A próxima cidade fronteiriça de Kobane, na mira da Turquia, local de uma posição heróica dos curdos sírios contra o ISIS em 2014. Foi lá que as unidades curdas e os seus aliados árabes viraram a maré contra o ISIS, ganhando apoio global e lançando a sua inesperada colaboração no campo de batalha. com as Forças Armadas dos EUA. Resta saber se os EUA se mostrarão capazes ou dispostos a fazer com que o seu principal aliado da NATO, a Turquia, se afaste ou mais uma vez se afaste e abandone os seus parceiros nominais à sua sorte, como fizeram em 2019, quando Donald Trump deu luz verde à uma invasão turca devastadora que matou centenas e deslocou centenas de milhares de habitantes locais.

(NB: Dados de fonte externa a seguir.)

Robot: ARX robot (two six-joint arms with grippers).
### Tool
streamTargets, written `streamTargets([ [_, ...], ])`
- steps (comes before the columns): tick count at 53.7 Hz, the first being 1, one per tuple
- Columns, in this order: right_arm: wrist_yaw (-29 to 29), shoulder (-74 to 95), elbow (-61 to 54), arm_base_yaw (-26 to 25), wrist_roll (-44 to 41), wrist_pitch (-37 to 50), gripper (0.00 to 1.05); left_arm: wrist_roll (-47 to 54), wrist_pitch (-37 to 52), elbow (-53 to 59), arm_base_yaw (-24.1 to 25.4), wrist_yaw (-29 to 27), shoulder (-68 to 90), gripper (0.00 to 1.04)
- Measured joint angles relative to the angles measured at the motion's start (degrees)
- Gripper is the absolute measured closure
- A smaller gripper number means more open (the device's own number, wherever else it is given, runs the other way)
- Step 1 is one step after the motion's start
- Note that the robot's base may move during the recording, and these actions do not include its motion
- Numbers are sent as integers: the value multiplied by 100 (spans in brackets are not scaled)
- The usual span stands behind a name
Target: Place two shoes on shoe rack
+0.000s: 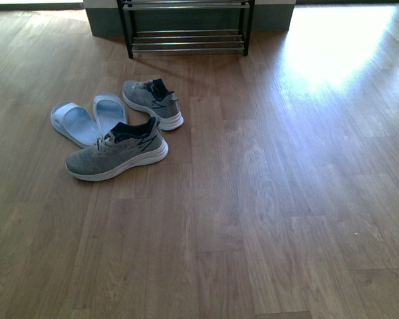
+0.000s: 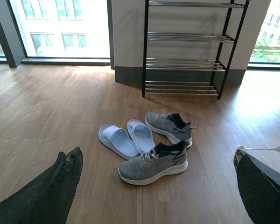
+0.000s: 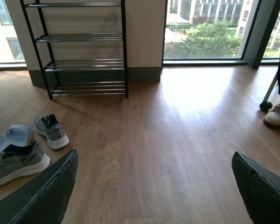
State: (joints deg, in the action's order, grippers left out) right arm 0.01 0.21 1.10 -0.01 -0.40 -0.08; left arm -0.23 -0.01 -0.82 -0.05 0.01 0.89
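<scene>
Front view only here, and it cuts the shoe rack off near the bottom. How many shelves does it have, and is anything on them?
Observer: The left wrist view shows the shoe rack with four rod shelves in view, none holding shoes.
Operator: Are the grippers holding anything?
Observer: No. The left gripper and right gripper are both open, nothing between their fingers.
Operator: Anyone nearby?
Observer: The right wrist view shows a white-shoed foot off to the side, apart from the rack.
</scene>
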Motion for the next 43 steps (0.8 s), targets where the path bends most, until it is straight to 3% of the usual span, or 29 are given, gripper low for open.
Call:
streamTargets([
  [43,2,0,0,0,0,0,9,0,0,0,0,0,0,9],
])
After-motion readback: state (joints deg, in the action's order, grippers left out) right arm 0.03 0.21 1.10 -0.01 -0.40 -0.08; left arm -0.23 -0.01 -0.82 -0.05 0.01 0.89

“Temos uma solução, agora precisamos de apoio”, disse Sinam Mohamad, o principal representante dos curdos sírios em Washington. Os representantes diplomáticos do DAANES estão a apresentar um plano de cinco pontos baseado no apoio humanitário aos povos deslocados internamente; o fim imediato dos ataques desestabilizadores turcos contra os curdos e os sírios em geral; protecção das minorias religiosas e étnicas; um reconhecimento do DAANES como um interveniente fundamental numa Síria estável; e o estabelecimento de um “Estado sírio democrático, pluralista e secular que inclua todas as comunidades no processo de tomada de decisão”.
DAANES tem lutado para conquistar as populações islâmicas conservadoras para a sua visão de uma sociedade secular e progressista liderada por mulheres e terá de se comprometer ainda mais à medida que procuram qualquer acordo potencial com as forças islâmicas agora dominantes em todo o resto da Síria. Ao mesmo tempo, a sua capacidade comprovada de preservar os mais elevados padrões de prestação humanitária e de Estado de direito da Síria num terço do território do país significa que continua a ser uma parte indispensável de qualquer acordo futuro.
“Com a Síria num caos, é altura de a comunidade internacional levar a sério a nossa proposta de governação multiétnica”, afirma Mohamad. Resta saber se a queda de Assad abre o caminho para uma nova Síria baseada na cooperação intercomunitária apesar das diferenças, ou para a mesma velha violência sectária.